About this exercise
Output only the line that contains "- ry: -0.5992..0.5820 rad" and the lines after it, all verbatim, through the last one below.

Raw data

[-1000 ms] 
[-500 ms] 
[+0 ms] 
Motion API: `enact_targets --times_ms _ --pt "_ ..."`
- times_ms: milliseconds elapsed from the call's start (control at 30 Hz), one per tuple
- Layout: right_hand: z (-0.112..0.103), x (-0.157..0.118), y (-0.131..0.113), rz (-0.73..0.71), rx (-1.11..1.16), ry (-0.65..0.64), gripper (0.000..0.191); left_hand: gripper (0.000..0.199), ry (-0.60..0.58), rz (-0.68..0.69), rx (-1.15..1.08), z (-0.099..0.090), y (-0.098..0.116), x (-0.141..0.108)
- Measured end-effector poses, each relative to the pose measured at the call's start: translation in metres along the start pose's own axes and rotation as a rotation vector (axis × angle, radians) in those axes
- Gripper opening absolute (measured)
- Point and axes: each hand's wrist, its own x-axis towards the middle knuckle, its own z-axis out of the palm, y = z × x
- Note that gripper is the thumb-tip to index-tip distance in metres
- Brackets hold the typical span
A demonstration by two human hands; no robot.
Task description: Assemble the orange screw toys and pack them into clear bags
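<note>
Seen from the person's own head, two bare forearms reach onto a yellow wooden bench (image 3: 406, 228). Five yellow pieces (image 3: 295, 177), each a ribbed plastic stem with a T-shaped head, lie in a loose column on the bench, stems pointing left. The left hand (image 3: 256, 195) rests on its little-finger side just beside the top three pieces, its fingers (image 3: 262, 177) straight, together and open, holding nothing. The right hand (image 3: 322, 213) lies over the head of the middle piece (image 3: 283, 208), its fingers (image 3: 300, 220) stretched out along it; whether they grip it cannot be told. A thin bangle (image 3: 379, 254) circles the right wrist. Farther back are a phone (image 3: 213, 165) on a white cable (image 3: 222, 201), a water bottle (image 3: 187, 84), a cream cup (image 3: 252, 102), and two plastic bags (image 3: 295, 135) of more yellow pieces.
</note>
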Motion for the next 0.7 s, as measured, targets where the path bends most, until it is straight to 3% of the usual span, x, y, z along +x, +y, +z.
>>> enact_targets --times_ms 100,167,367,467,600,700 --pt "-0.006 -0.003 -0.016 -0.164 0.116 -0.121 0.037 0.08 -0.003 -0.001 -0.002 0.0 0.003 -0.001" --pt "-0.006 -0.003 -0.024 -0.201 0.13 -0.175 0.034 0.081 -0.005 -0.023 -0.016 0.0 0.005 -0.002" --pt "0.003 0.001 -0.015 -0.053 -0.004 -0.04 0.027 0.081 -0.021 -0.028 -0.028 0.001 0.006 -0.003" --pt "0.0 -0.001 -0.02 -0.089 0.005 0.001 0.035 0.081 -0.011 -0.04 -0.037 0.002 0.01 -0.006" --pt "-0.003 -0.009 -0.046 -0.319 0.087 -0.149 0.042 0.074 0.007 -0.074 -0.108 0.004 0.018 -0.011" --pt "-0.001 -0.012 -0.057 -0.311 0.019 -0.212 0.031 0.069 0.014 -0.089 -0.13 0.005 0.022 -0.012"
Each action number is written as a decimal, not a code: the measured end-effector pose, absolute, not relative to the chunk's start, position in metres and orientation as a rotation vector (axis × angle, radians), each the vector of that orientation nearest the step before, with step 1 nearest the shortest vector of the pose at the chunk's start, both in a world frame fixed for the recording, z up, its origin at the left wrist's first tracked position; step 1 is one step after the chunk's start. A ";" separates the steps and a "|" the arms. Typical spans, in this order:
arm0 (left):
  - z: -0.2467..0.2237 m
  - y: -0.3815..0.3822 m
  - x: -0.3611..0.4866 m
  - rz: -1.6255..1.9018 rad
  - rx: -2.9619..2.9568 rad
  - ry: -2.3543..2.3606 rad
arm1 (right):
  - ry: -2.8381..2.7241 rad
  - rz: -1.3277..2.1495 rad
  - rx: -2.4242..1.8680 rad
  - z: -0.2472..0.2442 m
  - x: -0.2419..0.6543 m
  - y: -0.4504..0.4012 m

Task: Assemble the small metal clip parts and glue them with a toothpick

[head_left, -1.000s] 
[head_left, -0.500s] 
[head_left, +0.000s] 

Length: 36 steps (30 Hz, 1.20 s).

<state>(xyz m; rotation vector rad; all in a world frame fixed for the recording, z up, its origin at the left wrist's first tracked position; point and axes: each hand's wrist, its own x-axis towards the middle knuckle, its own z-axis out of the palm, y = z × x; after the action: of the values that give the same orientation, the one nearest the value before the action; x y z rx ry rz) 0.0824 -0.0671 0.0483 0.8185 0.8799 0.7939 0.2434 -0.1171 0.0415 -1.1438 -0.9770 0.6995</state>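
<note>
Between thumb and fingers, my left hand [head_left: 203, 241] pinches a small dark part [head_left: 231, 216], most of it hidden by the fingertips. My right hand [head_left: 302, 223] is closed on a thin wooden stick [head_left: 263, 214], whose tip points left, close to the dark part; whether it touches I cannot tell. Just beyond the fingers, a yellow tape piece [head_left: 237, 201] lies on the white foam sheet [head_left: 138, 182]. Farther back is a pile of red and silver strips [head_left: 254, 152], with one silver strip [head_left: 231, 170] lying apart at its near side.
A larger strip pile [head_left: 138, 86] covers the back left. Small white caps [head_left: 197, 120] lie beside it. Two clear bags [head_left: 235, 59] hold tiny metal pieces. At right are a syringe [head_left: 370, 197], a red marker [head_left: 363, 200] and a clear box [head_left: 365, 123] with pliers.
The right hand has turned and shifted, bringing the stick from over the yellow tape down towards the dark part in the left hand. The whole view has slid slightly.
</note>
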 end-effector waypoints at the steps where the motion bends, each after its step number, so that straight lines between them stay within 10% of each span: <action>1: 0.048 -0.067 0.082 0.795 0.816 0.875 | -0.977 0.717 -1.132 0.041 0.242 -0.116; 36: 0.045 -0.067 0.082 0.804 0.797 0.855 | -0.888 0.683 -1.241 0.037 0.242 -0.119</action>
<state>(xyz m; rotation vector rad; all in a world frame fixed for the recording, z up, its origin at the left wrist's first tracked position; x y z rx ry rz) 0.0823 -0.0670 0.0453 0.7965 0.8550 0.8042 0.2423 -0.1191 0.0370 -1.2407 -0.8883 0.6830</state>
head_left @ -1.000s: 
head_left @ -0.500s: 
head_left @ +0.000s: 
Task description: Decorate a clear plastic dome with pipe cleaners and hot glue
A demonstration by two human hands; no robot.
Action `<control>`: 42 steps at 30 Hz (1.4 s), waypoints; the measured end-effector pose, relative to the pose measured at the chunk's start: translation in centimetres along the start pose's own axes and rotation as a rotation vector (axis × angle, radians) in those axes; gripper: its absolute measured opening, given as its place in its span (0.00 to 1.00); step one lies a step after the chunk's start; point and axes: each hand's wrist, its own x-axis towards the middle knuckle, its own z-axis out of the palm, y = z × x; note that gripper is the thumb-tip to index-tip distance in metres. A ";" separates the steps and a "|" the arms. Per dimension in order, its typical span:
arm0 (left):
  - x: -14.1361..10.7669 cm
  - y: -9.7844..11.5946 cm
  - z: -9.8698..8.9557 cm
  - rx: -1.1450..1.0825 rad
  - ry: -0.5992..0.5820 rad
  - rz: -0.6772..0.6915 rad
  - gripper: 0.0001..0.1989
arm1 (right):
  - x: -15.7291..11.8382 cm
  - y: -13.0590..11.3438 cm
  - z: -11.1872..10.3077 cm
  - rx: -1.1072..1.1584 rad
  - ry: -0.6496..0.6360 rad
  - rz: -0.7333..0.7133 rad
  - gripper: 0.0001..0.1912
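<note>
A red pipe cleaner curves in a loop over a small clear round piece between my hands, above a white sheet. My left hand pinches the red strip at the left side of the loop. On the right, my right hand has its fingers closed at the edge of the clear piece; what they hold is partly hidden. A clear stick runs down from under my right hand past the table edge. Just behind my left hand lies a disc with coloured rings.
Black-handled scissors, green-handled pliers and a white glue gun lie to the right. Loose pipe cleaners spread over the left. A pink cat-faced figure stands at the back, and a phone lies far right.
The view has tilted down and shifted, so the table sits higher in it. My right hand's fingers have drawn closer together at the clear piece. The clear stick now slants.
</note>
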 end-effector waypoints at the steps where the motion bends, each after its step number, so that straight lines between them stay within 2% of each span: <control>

The answer
  - ry: -0.5992..0.5820 rad
  - rz: -0.6772..0.6915 rad
  - gripper: 0.0001..0.1989
arm1 (right):
  - x: -15.7291..11.8382 cm
  - y: -13.0590..11.3438 cm
  - z: -11.1872..10.3077 cm
  - rx: -1.1072..1.1584 rad
  - ry: -0.6496..0.6360 rad
  - rz: -0.7333..0.7133 rad
  - gripper: 0.0001..0.1912
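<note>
A red pipe cleaner curves in a loop over a small clear round piece between my hands, above a white sheet. My left hand pinches the red strip at the left side of the loop. On the right, my right hand has its fingers closed at the edge of the clear piece; what they hold is partly hidden. A clear stick runs down from under my right hand past the table edge. Just behind my left hand lies a disc with coloured rings.
Black-handled scissors, green-handled pliers and a white glue gun lie to the right. Loose pipe cleaners spread over the left. A pink cat-faced figure stands at the back, and a phone lies far right.
The view has tilted down and shifted, so the table sits higher in it. My right hand's fingers have drawn closer together at the clear piece. The clear stick now slants.
</note>
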 end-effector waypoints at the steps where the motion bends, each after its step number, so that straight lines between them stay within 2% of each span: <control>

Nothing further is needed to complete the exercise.